Although there are commonalities in the philosophies of all scientific research, biologic laws tend to be less universally true than are physical laws. The set of circumstances that leads to a heart attack in one person will not necessarily do so in another person of the same age, gender, and race. Biologic variation, meaning the different disease susceptibility among individuals, leads the epidemiologist to seek patterns among people who can be grouped by particular characteristics. Using the characteristics listed in the definition of epidemiology given earlier, one may relate these patterns to the following:
Heredity has received a lot of recent attention with the rapid growth of molecular epidemiology, that is, the application of the techniques of molecular biology to epidemiology. DNA typing has been used to identify the genotype of pathogenic microorganisms, and viral DNA can be measured in host cells and their genomes.13 DNA typing can also identify the genotypes of people who are especially susceptible to certain diseases. Molecular epidemiology holds enormous potential for disease control during the twenty-first century.
We should remember, however, that this is not the first time in history that there has been great optimism about prospects for disease control. In the late nineteenth century, when the bacterial agents in many infectious diseases were being identified, the “end of disease” was confidently being predicted. The concept of disease at that time was dominated by acute, mortal infections with a single bacterial agent, and little thought was given to chronic conditions. Today we are more aware that disease is multifactorial, meaning that multiple causative circumstances can be defined for just about any disease. Heart disease, the leading cause of death in the United States, is associated with genetics, stress, diet, exercise, smoking, blood pressure, and blood cholesterol levels. So what is the “cause” of heart disease? Dental caries is of bacterial origin but is also associated with sugar consumption, fluoride exposure, saliva quality and quantity (which are likely to be genetically controlled), family education and income, and other factors in the physical and social environment. So what is the “cause” of dental caries? Within the multifactorial tangle, epidemiology attempts to identify the risk factors (see Chapter 13) associated with a disease and to determine which of them are the most important for prevention and control.

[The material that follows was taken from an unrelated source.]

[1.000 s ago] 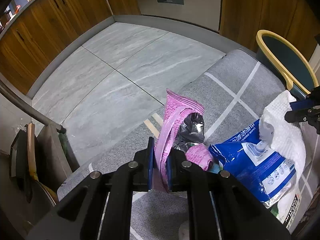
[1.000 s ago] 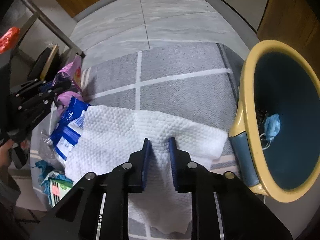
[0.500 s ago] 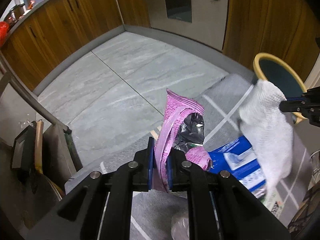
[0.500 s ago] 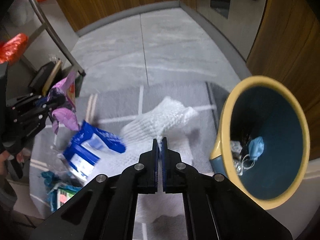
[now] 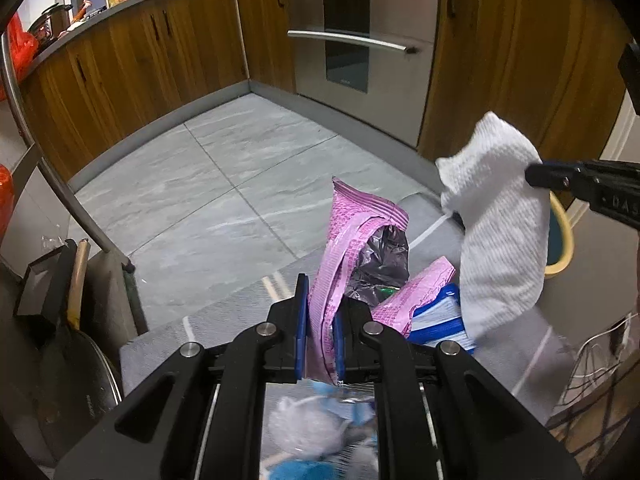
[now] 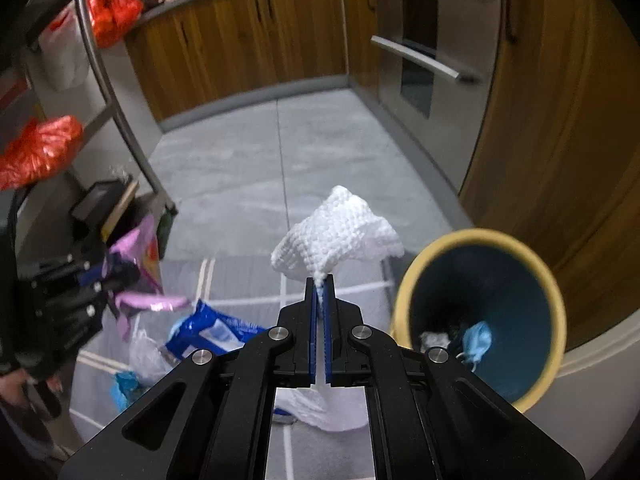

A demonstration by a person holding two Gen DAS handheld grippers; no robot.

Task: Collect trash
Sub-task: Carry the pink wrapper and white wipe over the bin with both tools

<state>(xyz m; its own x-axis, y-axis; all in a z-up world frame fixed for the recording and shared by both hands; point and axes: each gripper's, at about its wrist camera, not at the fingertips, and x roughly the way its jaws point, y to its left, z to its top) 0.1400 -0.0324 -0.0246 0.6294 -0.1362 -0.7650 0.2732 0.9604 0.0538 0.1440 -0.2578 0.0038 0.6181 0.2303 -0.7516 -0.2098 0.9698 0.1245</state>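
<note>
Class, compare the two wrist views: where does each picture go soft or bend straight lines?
Left wrist view: the litter under the left hand-held gripper is smeared; the oven handles bow. Right wrist view: the red bags and pink wrapper at the left edge blur; the paper towel stays crisp.

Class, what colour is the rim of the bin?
Yellow, around a dark blue inside; the bin shows best in the right wrist view.

Kitchen's got a grey tiled floor (image 5: 224, 184), wood cabinets (image 5: 132, 68), a steel oven (image 5: 360, 36), and a grey rug (image 6: 248, 280).
</note>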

Epidemiology was learned and practiced empirically long before it was named. For example, people have known for ages that malaria is a disease of wet lowlands, so they have avoided living in such places. But there was little true understanding about conditions that led to disease. The periodic epidemics that swept Europe from the Middle Ages until fairly recent times, for example, were often seen as religious signs rather than as a result of squalid living conditions. It was from the more rational study of these epidemics that epidemiology evolved to its present form. Samuel Pepys, who wrote vivid chronicles of life in seventeenth-century London, used the Bills of Mortality, the forerunner of modern death certificates, to measure the onset and decline of a plague epidemic in London in 1665. Percivall Pott’s Treatise of the Chimney Sweep’s Cancer, in 1775, described the unusually high occurrence of scrotal cancer among chimney sweeps and is thus an early scientific description of an occupational hazard.
In 1854 John Snow, a medical practitioner in the Soho area of London, went so far as to control an outbreak of cholera by the application of his epidemiologic conclusions. His investigation took place some years before the germ theory of disease was understood, so Snow began by trying to identify the features common to those who died from the disease. After he mapped out the residences of those who had died (Fig. 14-1), his subsequent inquiries disclosed that all of the victims had used water from the same source. That source, in the days before indoor plumbing, was a pump on Broad Street (now Broadwick Street, where the site of the pump is currently occupied by a public toilet). Snow reached the rational conclusion that something in the water was responsible for the spread of the disease. Snow’s method of controlling the epidemic, still without knowing its cause, was to persuade the authorities to remove the pump handle. The epidemic soon subsided.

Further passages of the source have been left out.